### [TASK PROMPT]
Your answer must be the lines from the top of the listing below through the line that holds "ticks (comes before", retyped exactly, with no pictures.

### [ENTRIES SUPPLIED]
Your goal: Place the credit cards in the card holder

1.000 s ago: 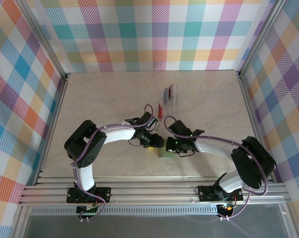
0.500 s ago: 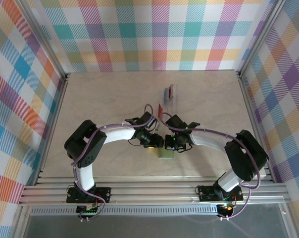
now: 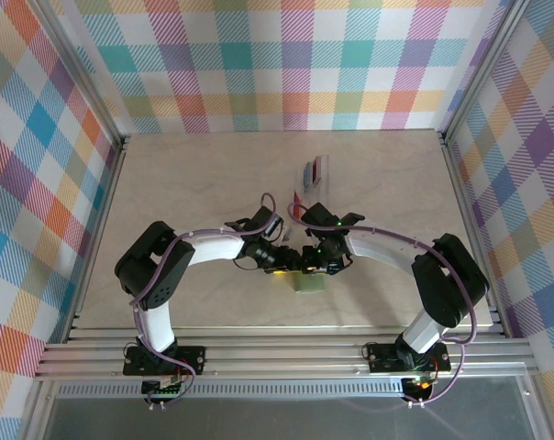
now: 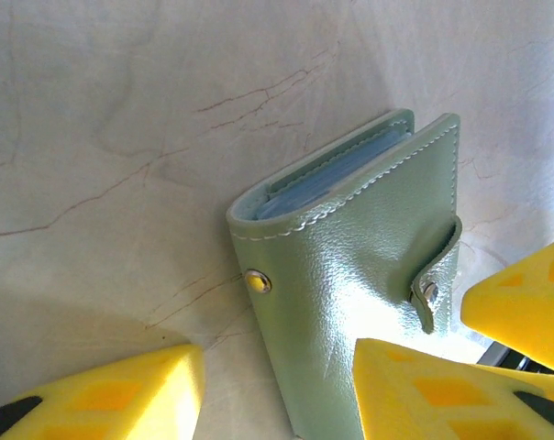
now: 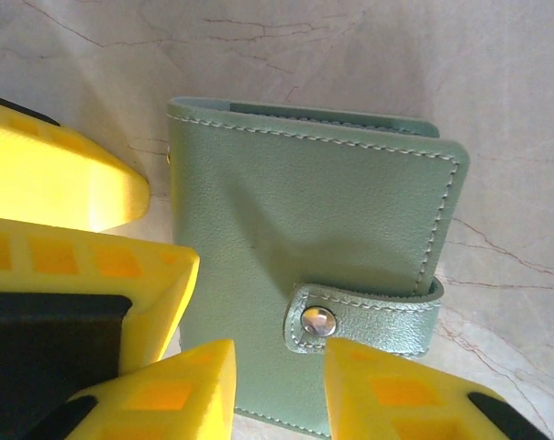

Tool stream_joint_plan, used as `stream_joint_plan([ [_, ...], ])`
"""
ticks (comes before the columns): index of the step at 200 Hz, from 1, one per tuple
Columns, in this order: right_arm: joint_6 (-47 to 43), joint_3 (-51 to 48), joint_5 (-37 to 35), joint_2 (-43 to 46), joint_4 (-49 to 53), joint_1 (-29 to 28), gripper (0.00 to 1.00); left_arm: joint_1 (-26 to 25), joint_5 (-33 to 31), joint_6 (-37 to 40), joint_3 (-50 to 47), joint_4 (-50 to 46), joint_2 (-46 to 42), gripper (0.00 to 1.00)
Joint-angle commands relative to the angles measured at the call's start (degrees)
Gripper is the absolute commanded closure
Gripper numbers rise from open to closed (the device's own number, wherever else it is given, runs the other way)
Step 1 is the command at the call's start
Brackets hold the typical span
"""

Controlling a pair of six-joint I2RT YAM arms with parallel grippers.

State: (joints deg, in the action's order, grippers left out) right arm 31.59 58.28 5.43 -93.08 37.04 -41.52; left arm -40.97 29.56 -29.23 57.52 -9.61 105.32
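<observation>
The card holder (image 5: 304, 220) is sage green with pale stitching and silver snaps. The desk (image 4: 121, 137) under it is cream, brown-veined marble. The left tool (image 4: 277, 353) and right tool (image 5: 277, 367) have yellow fingers.

Surface: pale beige marble-pattern tabletop (image 3: 185, 183) with thin brown veins. Near the front centre lies a small sage-green stitched folding card holder (image 3: 306, 282), folded, clasp tab wrapped over one edge. Well behind it stands a small clear plastic rack (image 3: 321, 177) holding thin red and blue cards (image 3: 309, 171) on edge. A flat red card (image 3: 297, 198) is just in front of the rack, partly hidden.
</observation>
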Motion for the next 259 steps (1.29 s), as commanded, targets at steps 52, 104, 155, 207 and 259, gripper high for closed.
stream_joint_plan([
  [52, -4.92, 2.1, -8.95, 7.3, -3.94, -0.32, 0.33, 1.94, -12.42, 2.7, -5.68, 1.09, -12.71, 0.25],
  [104, -6.21, 1.4, -18.2, 14.34, -7.99, 0.23, 0.0, 3.27, -32.74, 6.14, -10.77, -4.95, -35.48, 0.0],
  [155, -4.99, -2.57, -31.07, 22.72, -9.24, 8.04, 0.0, 3.3, -81.01, -4.62, -5.05, -25.57, -45.93, 0.0],
  [207, -13.6, -18.05, -47.75, 35.33, -28.42, 16.29, 0.0, 7.5, -103.73, 1.89, -11.85, -16.11, -42.19, 0.0],
  [259, -27.53, -36.81, -34.53, 40.94, -56.71, 26.95, 0.0, 21.26, -76.84, 20.57, -28.87, 17.5, -45.72, 0.0],
])
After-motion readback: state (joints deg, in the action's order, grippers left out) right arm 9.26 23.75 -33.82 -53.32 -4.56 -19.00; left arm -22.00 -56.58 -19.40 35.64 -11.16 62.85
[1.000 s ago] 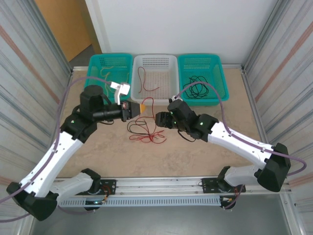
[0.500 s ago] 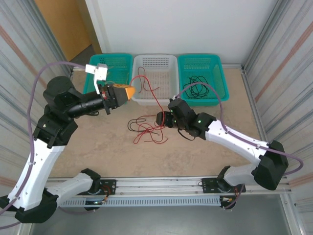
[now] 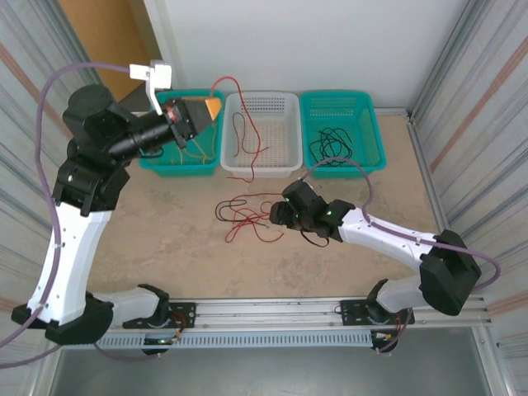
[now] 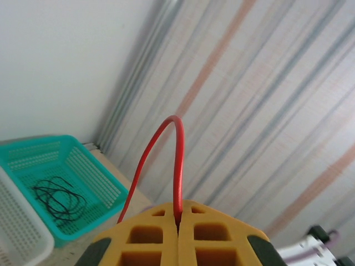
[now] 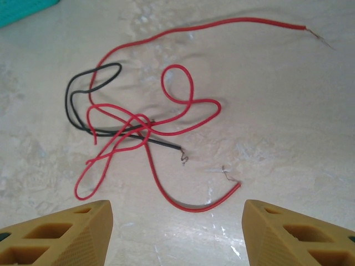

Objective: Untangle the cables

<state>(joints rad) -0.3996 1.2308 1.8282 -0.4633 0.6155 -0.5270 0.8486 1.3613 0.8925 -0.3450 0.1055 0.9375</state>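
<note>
1. White basket point(image 3: 262, 97): the reference point, at the back of the worktop point(image 3: 165, 235).
2. Left claw point(image 3: 213, 107): clenched on one red cable point(image 3: 228, 82). It has risen from in front of the basket to above its left rim.
3. Right claw point(image 3: 276, 216): released and empty, in front of the basket.
4. Remaining cables point(image 3: 247, 216): red and black, crossed in front of the basket.
5. Red cable: drawn clear of the tangle, its tail now in the basket. One strand looks nearly sorted.
</note>
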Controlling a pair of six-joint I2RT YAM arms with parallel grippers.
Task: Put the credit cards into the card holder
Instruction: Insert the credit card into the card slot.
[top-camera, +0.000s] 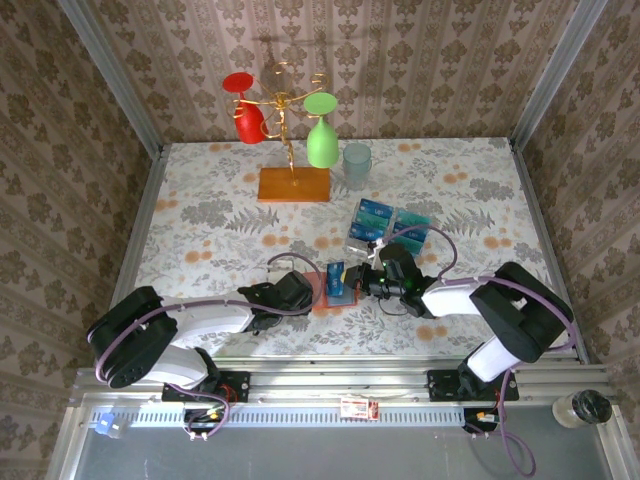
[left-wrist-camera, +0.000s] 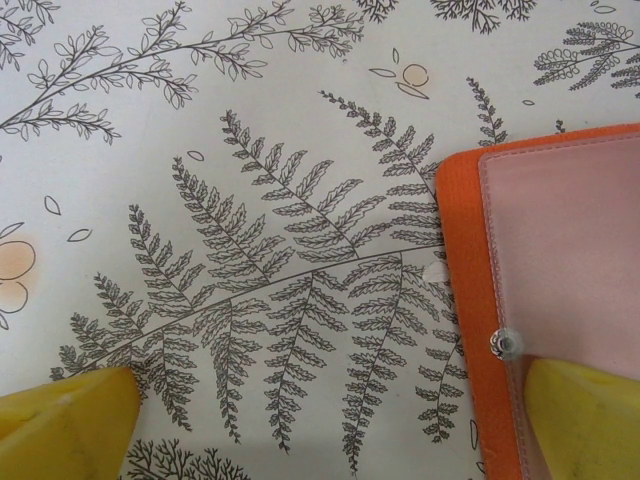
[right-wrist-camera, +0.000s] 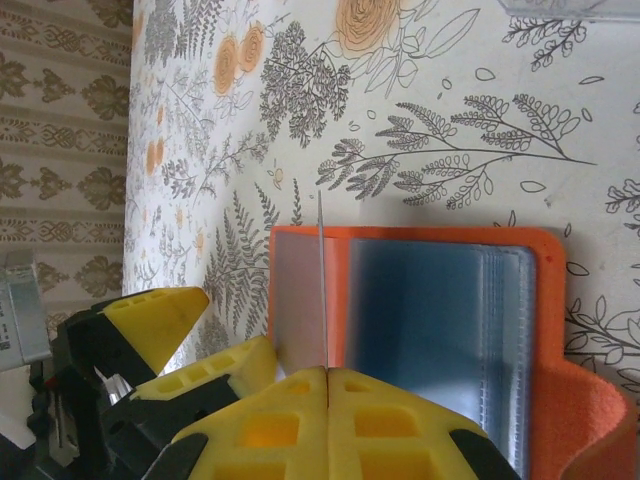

### [ANSWER SPACE]
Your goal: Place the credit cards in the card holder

1.000 s ago: 
0.500 s ago: 
now: 
now: 
now: 

Tool stream_joint_plan, used as `stream_joint_plan([ [_, ...], ])`
"""
ticks (comes before the columns): index of the step at 200 Hz, from 1, one per tuple

The exercise requires no further answer.